(Data items)
######

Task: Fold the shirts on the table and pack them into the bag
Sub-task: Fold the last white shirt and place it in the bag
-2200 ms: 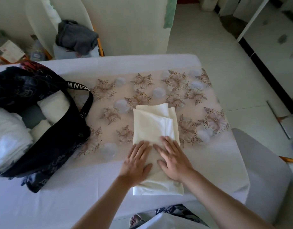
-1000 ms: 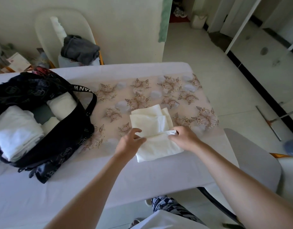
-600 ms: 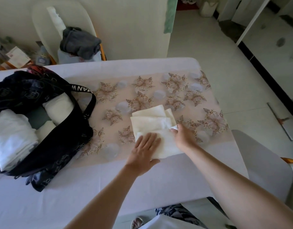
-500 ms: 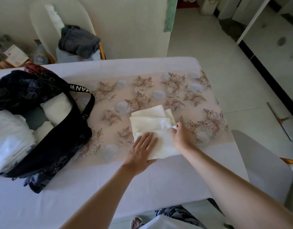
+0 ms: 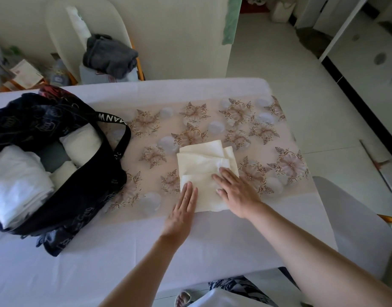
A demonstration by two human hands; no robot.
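Pressing folded cream fabric shirt (image 5: 201,165) flat with straight-fingered left hand (image 5: 183,209), seemingly at its edge, and flat-fingered right hand (image 5: 237,193) on top.

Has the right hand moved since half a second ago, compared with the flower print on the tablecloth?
Yes. The right hand has shifted slightly left, away from the flower print beside the shirt, and now lies flat on it.

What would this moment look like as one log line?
step: pressing fold | left hand: flat on cream shirt | right hand: flat on cream shirt | bag: open, partly packed
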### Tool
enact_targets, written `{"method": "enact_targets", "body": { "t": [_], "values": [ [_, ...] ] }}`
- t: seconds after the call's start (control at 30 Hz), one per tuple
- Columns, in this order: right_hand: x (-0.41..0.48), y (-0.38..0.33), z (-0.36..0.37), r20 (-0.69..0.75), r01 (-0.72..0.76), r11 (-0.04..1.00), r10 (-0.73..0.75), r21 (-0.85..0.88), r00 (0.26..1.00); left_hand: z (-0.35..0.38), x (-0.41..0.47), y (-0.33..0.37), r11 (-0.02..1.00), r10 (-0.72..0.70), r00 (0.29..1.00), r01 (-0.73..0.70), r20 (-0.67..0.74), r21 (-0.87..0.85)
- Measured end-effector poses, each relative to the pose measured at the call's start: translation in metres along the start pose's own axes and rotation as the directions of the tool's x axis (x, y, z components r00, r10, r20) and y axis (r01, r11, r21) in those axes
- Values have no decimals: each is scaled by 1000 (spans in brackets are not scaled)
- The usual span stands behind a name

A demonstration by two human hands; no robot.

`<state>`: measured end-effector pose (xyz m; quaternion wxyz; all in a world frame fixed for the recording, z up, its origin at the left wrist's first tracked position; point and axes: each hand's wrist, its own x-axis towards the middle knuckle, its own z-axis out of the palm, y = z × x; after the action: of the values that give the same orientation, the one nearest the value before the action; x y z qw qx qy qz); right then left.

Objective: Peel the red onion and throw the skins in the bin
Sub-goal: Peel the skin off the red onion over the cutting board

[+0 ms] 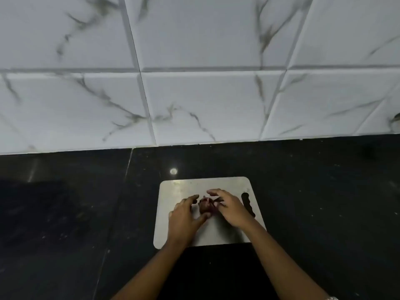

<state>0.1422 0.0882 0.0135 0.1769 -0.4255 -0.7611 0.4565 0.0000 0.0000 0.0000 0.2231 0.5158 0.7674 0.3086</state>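
Note:
A small dark red onion (205, 206) sits on a steel cutting board (179, 187), near its middle. My left hand (185, 215) cups the onion from the left, thumb and fingers touching it. Against the onion's right side, my right hand (229, 207) pinches a dark strip of skin (218, 200) that sticks out from the onion's top. A pale patch shows on the onion's top. No bin is in view.
The board lies on a black stone counter (313, 191) against a white marble-tiled wall (194, 94). The board has a dark handle slot (247, 203) at its right edge. A dark flat shape (39, 204) lies on the counter at the left.

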Motion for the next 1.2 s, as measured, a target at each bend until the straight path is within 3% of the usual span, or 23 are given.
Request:
{"method": "enact_targets", "body": {
  "t": [0.33,0.57,0.7,0.83,1.0,1.2],
  "values": [
    [0,-1,4,159,-81,994,69,68,985,10,2,-3,996,36,998,-40,-53,-75],
    [1,-13,-2,116,-104,977,83,186,990,0,-4,-5,966,78,997,-82,-28,-245],
    [2,-22,-4,54,-100,951,88,292,995,-7,-7,-3,895,41,999,-46,-21,-443],
    [-1,-31,-5,12,-122,853,134,508,991,-14,-8,0,801,-13,1000,26,27,-598],
    [-3,-41,-7,-10,-161,739,221,654,975,-20,-8,4,701,-27,995,85,93,-708],
    [-3,-48,-21,-29,-141,436,361,889,932,-22,-13,1,506,-100,988,152,118,-849]
  ]
}}
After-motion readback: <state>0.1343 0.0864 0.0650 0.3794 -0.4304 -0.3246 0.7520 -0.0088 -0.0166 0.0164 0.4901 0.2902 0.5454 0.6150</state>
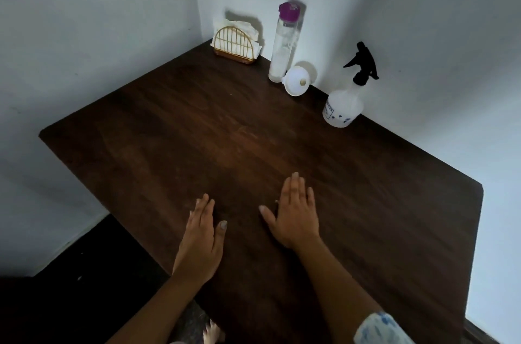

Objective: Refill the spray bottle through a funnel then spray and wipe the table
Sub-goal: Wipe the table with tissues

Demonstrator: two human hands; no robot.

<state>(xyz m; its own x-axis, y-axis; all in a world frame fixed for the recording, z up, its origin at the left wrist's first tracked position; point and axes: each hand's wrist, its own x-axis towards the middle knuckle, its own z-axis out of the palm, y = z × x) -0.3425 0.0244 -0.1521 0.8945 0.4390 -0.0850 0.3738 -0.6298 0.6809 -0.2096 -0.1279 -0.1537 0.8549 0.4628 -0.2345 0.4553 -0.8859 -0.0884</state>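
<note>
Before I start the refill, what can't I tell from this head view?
Head view only:
Spray bottle: label print too small, fill level unclear through cloudy wall.
Tall bottle: contents unclear in dim light.
Funnel: spout hidden behind its bowl.
Table: near edge cut off at the bottom.

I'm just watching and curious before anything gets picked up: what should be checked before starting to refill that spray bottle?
1. Hands free: left hand and right hand lie flat on the table, holding nothing. Ok.
2. Spray bottle upright: it stands by the wall. Ok.
3. Spray bottle open for filling: its black spray head is on. Not ok.
4. Funnel ready: it lies on its side beside the tall bottle, not in any neck. Not ok.
5. Tall bottle holds enough liquid: purple cap on, level unclear. Cannot tell.
6. Napkins for wiping: in the gold holder in the corner. Ok.
</note>
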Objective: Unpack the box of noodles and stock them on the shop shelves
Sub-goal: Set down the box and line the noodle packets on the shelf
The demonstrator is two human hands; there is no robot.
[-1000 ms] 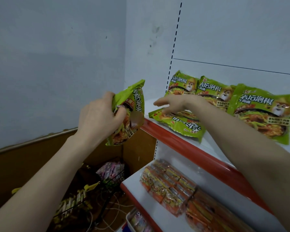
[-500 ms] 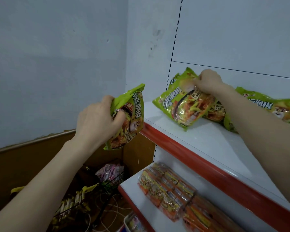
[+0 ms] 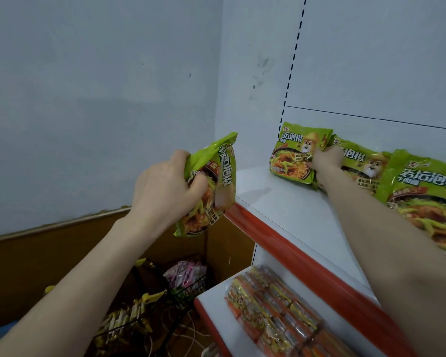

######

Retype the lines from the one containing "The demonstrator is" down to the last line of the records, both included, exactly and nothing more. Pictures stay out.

The demonstrator is two human hands; there is no robot.
[-1000 ms] 
[-500 ms] 
[+0 ms] 

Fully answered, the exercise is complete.